*PROBLEM TO SOLVE*: In the copy, include every entry exactly but none of the images.

*MATERIAL FOR THE TASK*:
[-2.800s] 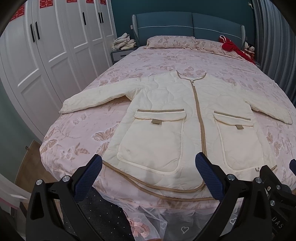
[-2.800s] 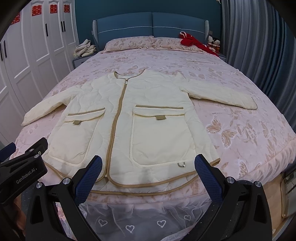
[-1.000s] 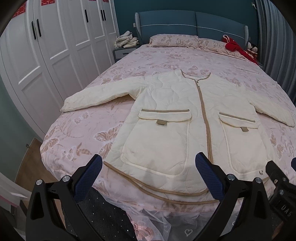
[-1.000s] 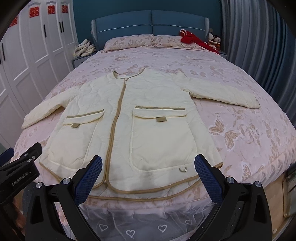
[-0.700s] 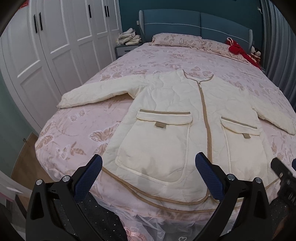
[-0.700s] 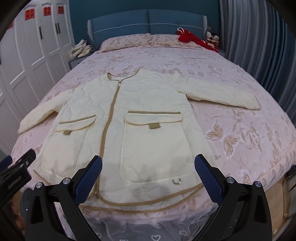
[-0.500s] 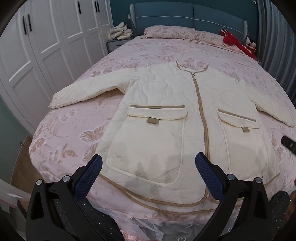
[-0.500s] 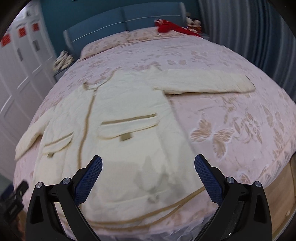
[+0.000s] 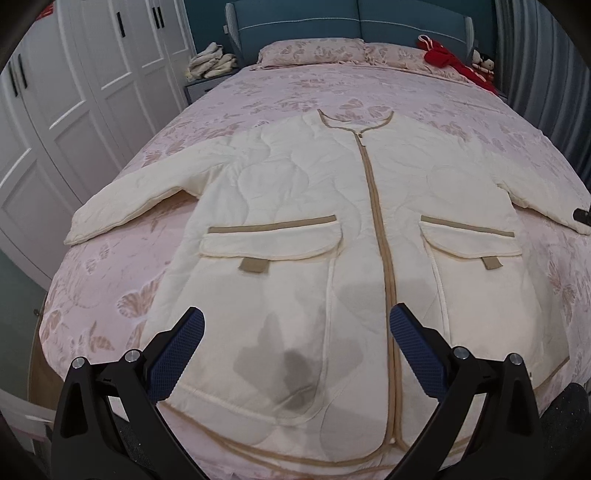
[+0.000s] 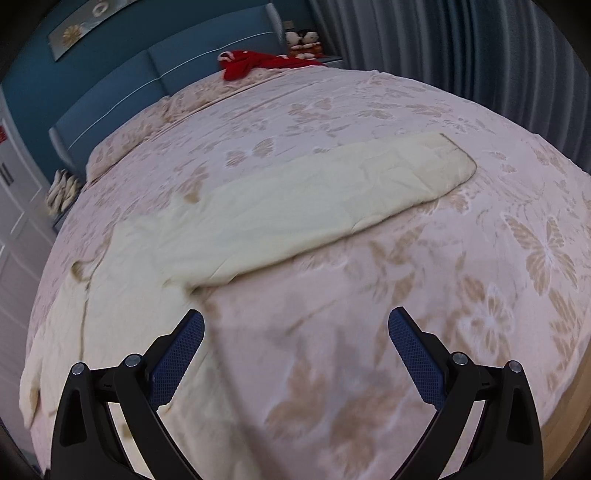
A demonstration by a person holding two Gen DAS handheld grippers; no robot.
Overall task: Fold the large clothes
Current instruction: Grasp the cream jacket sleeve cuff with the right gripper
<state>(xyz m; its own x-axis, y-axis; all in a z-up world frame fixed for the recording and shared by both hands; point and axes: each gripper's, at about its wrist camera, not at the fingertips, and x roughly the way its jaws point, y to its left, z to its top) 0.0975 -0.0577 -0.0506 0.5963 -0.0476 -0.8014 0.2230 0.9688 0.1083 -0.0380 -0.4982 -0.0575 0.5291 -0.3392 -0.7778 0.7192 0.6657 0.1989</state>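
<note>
This is a bedroom in a home. A wide bed (image 9: 258,96) with a pink floral cover fills the room, with pillows (image 9: 310,51) against a padded blue headboard (image 9: 295,22) at its far edge. White panelled wardrobes (image 9: 74,92) line one wall, grey curtains (image 10: 461,48) another, and plush toys (image 10: 304,38) sit by the headboard.

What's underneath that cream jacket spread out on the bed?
The cream jacket lies flat and zipped on a pink bedspread with a tan butterfly and leaf print, which shows all around it. The bedspread directly beneath the jacket is covered, so anything lying there cannot be seen.
</note>
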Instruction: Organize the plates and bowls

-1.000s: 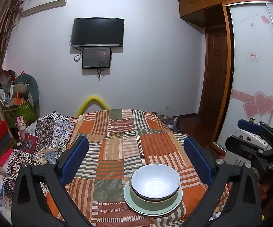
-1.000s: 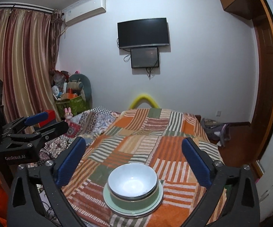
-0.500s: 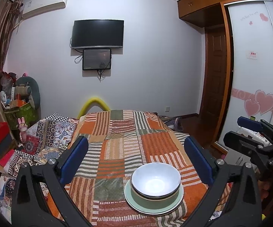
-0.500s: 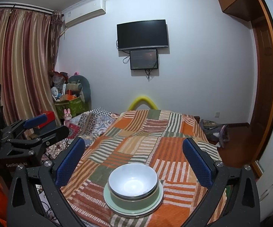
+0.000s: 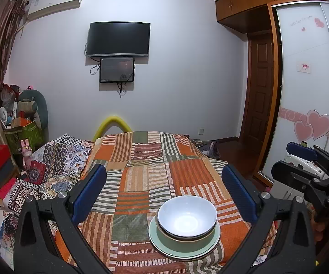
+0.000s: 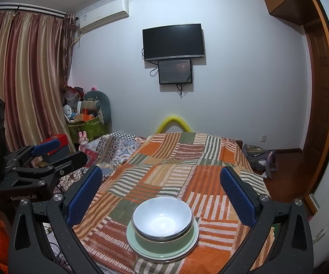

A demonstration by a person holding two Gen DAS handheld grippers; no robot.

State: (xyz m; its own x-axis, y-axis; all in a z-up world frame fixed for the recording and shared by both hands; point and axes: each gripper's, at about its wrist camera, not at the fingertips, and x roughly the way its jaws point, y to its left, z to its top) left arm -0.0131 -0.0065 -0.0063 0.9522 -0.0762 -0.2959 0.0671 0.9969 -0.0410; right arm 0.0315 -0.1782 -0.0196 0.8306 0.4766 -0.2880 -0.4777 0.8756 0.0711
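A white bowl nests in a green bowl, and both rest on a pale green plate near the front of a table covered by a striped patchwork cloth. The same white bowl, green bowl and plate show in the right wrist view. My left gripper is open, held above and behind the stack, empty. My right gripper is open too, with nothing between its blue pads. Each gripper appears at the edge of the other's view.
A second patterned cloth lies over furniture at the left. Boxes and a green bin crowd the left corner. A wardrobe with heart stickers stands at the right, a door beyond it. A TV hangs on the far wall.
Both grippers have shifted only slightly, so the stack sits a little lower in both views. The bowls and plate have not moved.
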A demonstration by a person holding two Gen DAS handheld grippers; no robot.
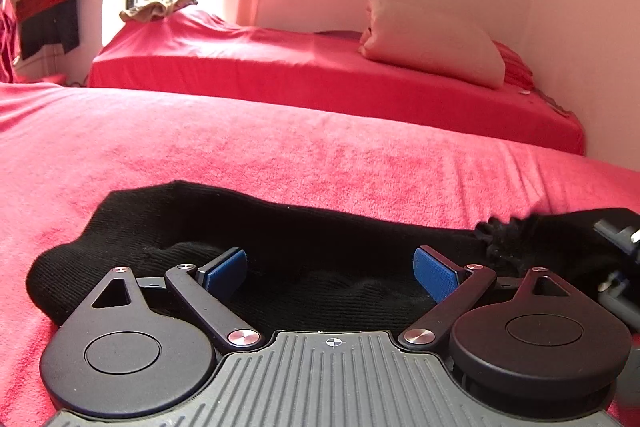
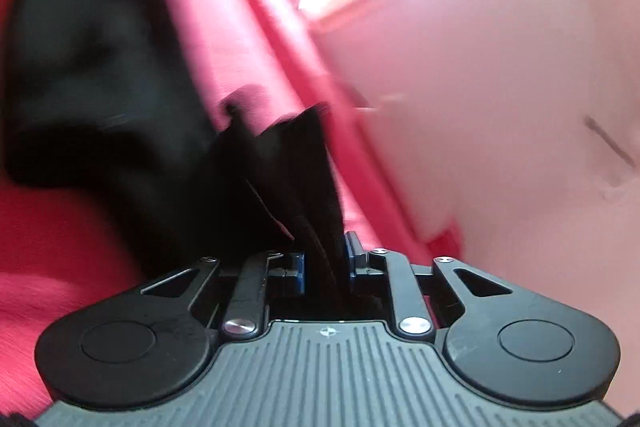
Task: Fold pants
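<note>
The red blanket (image 1: 280, 147) carries the black pants (image 1: 304, 227), their long axis running left to right across my view. My left gripper (image 1: 332, 267) rests over their middle, fingers spread and pinching nothing. My right gripper (image 2: 326, 259) pinches a bunched fold of them, nearer the right-hand end.

**No readable text in either view**

No words, brand names, labels or numbers can be read anywhere. The only sign is a small white crosshair mark (image 1: 332, 342), a circle cut by a cross, printed on the grey ribbed housing at 6 o'clock in the left wrist view. The same crosshair mark (image 2: 329, 332) stands at 6 o'clock in the blurred right wrist view.
</note>
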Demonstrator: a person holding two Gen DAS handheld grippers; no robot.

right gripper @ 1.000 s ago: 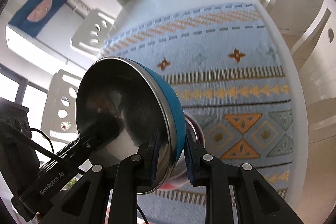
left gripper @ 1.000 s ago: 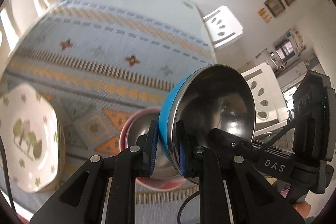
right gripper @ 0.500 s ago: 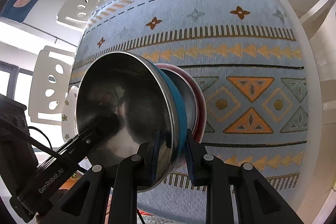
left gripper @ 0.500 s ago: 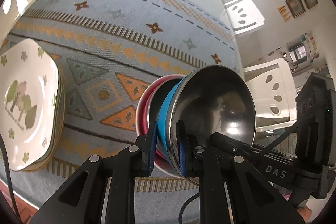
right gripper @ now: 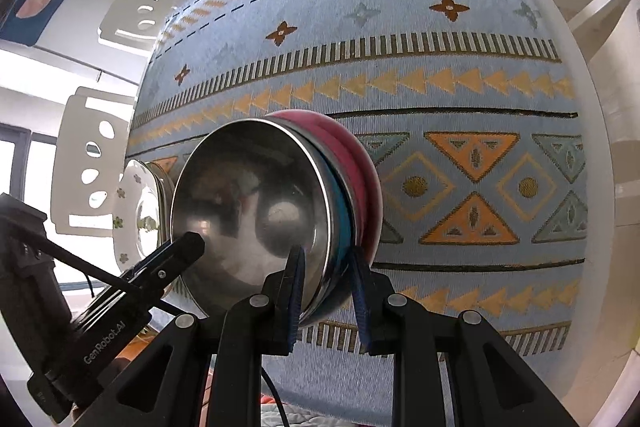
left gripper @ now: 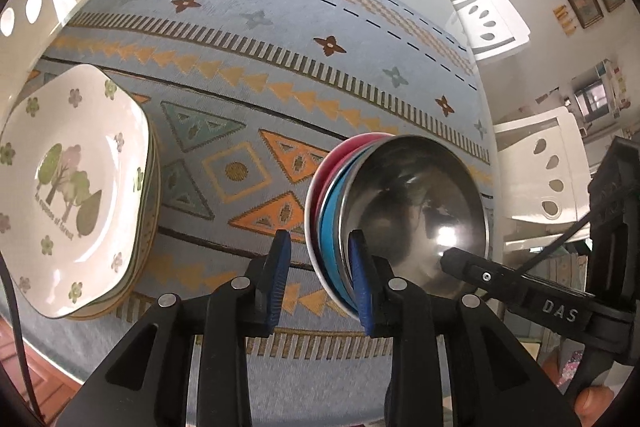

*OUTPUT OF THE TASK*:
[-2.800s] 
[-2.800s] 
[-1.000s] 
[-1.000s] 
[-0.700s] 
[-0.700s] 
[-0.500s] 
[-0.500s] 
[+0.000s] 
[+0.000s] 
A demonstration by a person holding two Gen DAS handheld grippers; no robot.
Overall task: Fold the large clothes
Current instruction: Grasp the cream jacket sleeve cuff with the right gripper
<state>(xyz m; its own x-axis, y-axis; all in a z-up world frame fixed for the recording and shared by both hands; point and axes: each gripper's, at about its wrist camera, not at the fingertips, and x roughly the way its jaws point, y to its left, z to its top) 0.0975 -0.0577 -0.0506 0.5963 -0.0476 -0.8014 0.2230 0.9688 0.1083 -0.0380 -0.4982 -0.0575 0.5291 -0.3392 -0.7778 0.7192 0.6657 0.1989</state>
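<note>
This is a bedroom in a home. A wide bed (image 9: 258,96) with a pink floral cover fills the room, with pillows (image 9: 310,51) against a padded blue headboard (image 9: 295,22) at its far edge. White panelled wardrobes (image 9: 74,92) line one wall, grey curtains (image 10: 461,48) another, and plush toys (image 10: 304,38) sit by the headboard.

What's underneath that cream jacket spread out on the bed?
The cream jacket lies flat and zipped on a pink bedspread with a tan butterfly and leaf print, which shows all around it. The bedspread directly beneath the jacket is covered, so anything lying there cannot be seen.
</note>
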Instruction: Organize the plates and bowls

-1.000s: 
-1.000s: 
-0.500s: 
-0.500s: 
+0.000s: 
+0.000s: 

A demonstration by a person holding two Gen DAS handheld grippers; no robot.

State: (xyz m; its own x-axis, y-axis; all in a z-up world frame fixed for the recording and shared by both hands; point and axes: each gripper's, at about its wrist camera, not at the fingertips, and x roughly the way its jaws point, y to its left, z to its top) left arm -0.0131 -0.0065 -0.0063 0.9522 -0.0762 -0.2959 0.0671 0.9969 -0.0410; right arm 0.0315 -0.1782 -0.0196 0.8306 0.4766 -0.2880 -0.4777 0.8756 0.0711
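A white bowl nests in a green bowl, and both rest on a pale green plate near the front of a table covered by a striped patchwork cloth. The same white bowl, green bowl and plate show in the right wrist view. My left gripper is open, held above and behind the stack, empty. My right gripper is open too, with nothing between its blue pads. Each gripper appears at the edge of the other's view.
A second patterned cloth lies over furniture at the left. Boxes and a green bin crowd the left corner. A wardrobe with heart stickers stands at the right, a door beyond it. A TV hangs on the far wall.
Both grippers have shifted only slightly, so the stack sits a little lower in both views. The bowls and plate have not moved.
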A demonstration by a person holding two Gen DAS handheld grippers; no robot.
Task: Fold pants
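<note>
The red blanket (image 1: 280, 147) carries the black pants (image 1: 304, 227), their long axis running left to right across my view. My left gripper (image 1: 332, 267) rests over their middle, fingers spread and pinching nothing. My right gripper (image 2: 326, 259) pinches a bunched fold of them, nearer the right-hand end.

**No readable text in either view**

No words, brand names, labels or numbers can be read anywhere. The only sign is a small white crosshair mark (image 1: 332, 342), a circle cut by a cross, printed on the grey ribbed housing at 6 o'clock in the left wrist view. The same crosshair mark (image 2: 329, 332) stands at 6 o'clock in the blurred right wrist view.
</note>
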Demonstrator: a person holding two Gen DAS handheld grippers; no robot.

right gripper @ 1.000 s ago: 
left gripper @ 1.000 s ago: 
right gripper @ 0.500 s ago: 
left gripper @ 0.500 s ago: 
right gripper @ now: 
left gripper @ now: 

That is the complete output.